Department of Cell Biology, Institute of Cancer Research, The Norwegian Radium Hospital, Oslo University Hospital, 0310 Oslo, Norway.
J Antimicrob Chemother. 2010 May;65(5):924-30. doi: 10.1093/jac/dkq071. Epub 2010 Mar 12.
In order to search for novel antibacterial compounds we used a previously developed screening strain designed specifically to discover inhibitors of the bacterial initiator protein, DnaA. This strain (SF53) is not viable at 30 degrees C due to overinitiation. Therefore, compounds that are able to restore growth to SF53 cells are likely to cause either partial or complete inhibition of DnaA function. In this study we used SF53 cells to screen the Library of Pharmacologically Active Compounds (LOPAC).

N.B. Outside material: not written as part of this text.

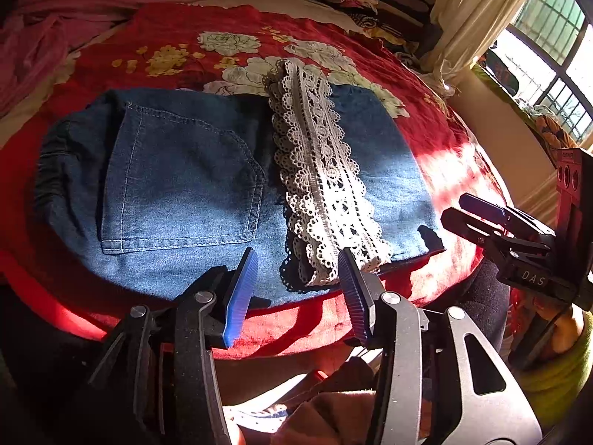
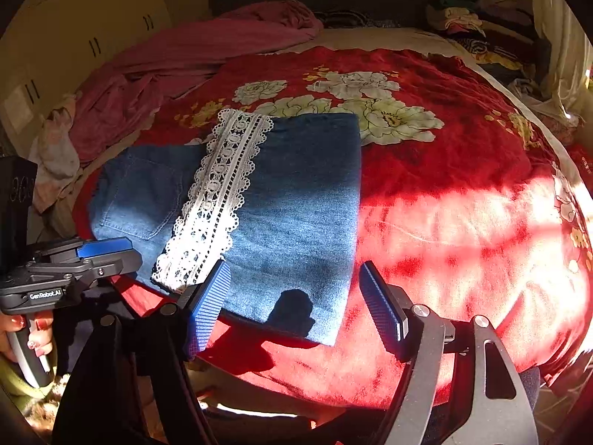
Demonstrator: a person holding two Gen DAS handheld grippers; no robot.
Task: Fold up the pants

An SF53 screen of LOPAC in 384-well plates was performed. The effects of compounds identified as positive were studied further by growth assays specific for replication proteins as well as an in vitro assay of the activity of purified DNA gyrase.
One of the compounds that tested positive in this screening was the benzazepine derivate (+/-)-6-chloro-PB hydrobromide (S143). We found that the substance did not target DnaA directly, but that it most probably reduces overinitiation by inhibiting DNA gyrase. Benzazepines have not previously been reported as gyrase inhibitors.
These findings indicate that a screening with SF53 will be able to identify compounds that also target other replication proteins (in addition to DnaA). Screening of LOPAC with SF53 cells led to the discovery of a novel DNA gyrase inhibitor.
为了寻找新的抗菌化合物,我们使用了一种先前开发的筛选菌株,该菌株专门设计用于发现细菌起始蛋白 DnaA 的抑制剂。由于过度起始,这种菌株(SF53)在 30°C 时无法存活。因此,能够使 SF53 细胞恢复生长的化合物很可能导致 DnaA 功能的部分或完全抑制。在这项研究中,我们使用 SF53 细胞筛选了药理学活性化合物库(LOPAC)。
在 384 孔板中对 LOPAC 进行了 SF53 筛选。通过针对复制蛋白的生长测定以及体外纯化 DNA 拓扑异构酶活性测定,进一步研究了鉴定为阳性的化合物的作用。
在该筛选中测试为阳性的一种化合物是苯并氮杂环庚烷衍生物(±)-6-氯-PB 氢溴酸盐(S143)。我们发现该物质不是直接靶向 DnaA,而是很可能通过抑制 DNA 拓扑异构酶来减少过度起始。苯并氮杂环庚烷以前没有被报道为拓扑异构酶抑制剂。
这些发现表明,使用 SF53 进行筛选将能够识别出除 DnaA 之外还靶向其他复制蛋白的化合物。使用 SF53 细胞对 LOPAC 进行筛选导致发现了一种新型的 DNA 拓扑异构酶抑制剂。